US 11,915,686 B2
	Speaker adaptation for attention-based encoder-decoder
Zhong Meng, Seattle, WA (US); Yashesh Gaur, Redmond, WA (US); Jinyu Li, Redmond, WA (US); and Yifan Gong, Sammamish, WA (US)
Assigned to Microsoft Technology Licensing, LLC, Redmond, WA (US)
Filed by Microsoft Technology Licensing, LLC, Redmond, WA (US)
Filed on Jan. 5, 2022, as Appl. No. 17/568,875.
Application 17/568,875 is a continuation of application No. 16/675,515, filed on Nov. 6, 2019, granted, now 11,232,782.
Claims priority of provisional application 62/893,967, filed on Aug. 30, 2019.
Prior Publication US 2022/0130376 A1, Apr. 28, 2022
This patent is subject to a terminal disclaimer.
Int. Cl. G10L 15/065 (2013.01); G10L 15/06 (2013.01); G10L 15/22 (2006.01); G10L 19/00 (2013.01)

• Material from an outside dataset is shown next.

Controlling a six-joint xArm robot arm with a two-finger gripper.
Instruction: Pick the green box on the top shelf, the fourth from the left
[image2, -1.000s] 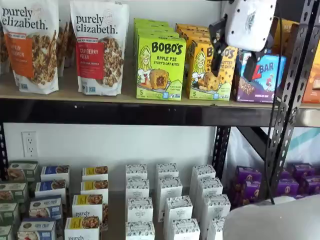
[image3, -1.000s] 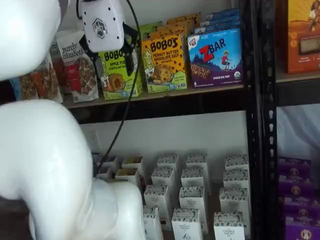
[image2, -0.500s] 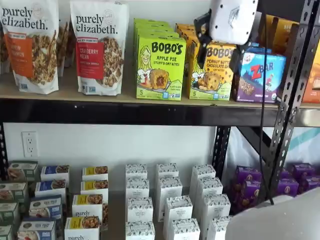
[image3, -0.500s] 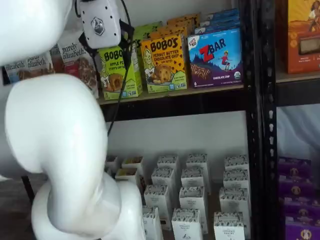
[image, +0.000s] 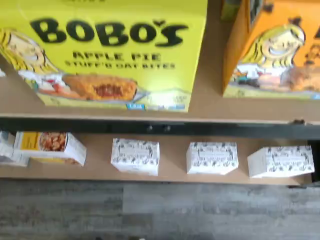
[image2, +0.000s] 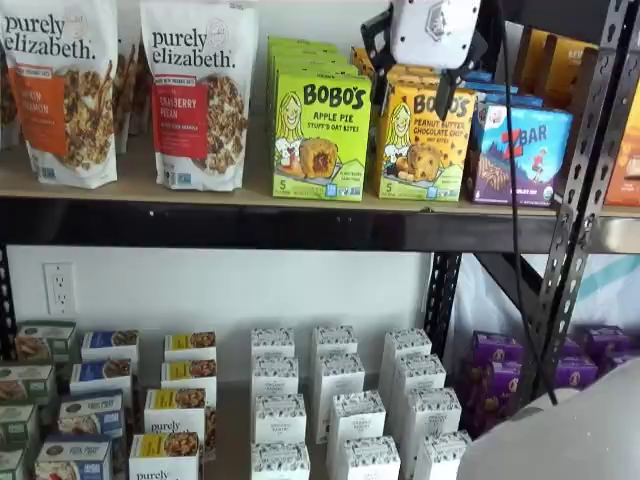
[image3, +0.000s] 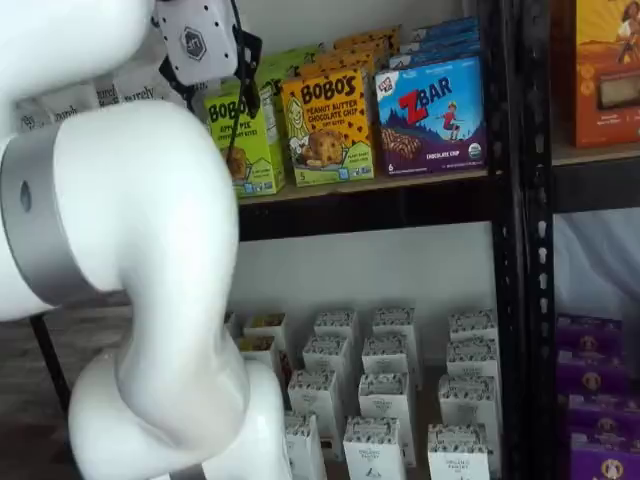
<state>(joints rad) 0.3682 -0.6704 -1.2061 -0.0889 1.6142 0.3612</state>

CPC G10L 15/065 (2013.01) [G10L 15/063 (2013.01); G10L 15/22 (2013.01); G10L 19/00 (2013.01)]

20 Claims

1. A system comprising:

a processing unit; and

a memory storage device including program code that when executed by the processing unit causes to the system to:

input first speech frames of a target speaker to an adapted speaker-independent attention-based encoder-decoder model; and

output token posteriors corresponding to the input first speech frames from the adapted speaker-independent attention-based encoder-decoder model,

the adapted speaker-independent attention-based encoder-decoder model having been generated by training a speaker-independent attention-based encoder-decoder model to classify output units based on second input speech frames, the trained speaker-independent attention-based encoder-decoder model associated with a first output distribution, and by adapting the trained speaker-independent attention-based encoder-decoder model to classify output tokens based on input speech frames of the target speaker while simultaneously training the trained speaker-independent attention-based encoder-decoder model to maintain a similarity between the first output distribution and a second output distribution of the adapted speaker-independent attention-based encoder-decoder model.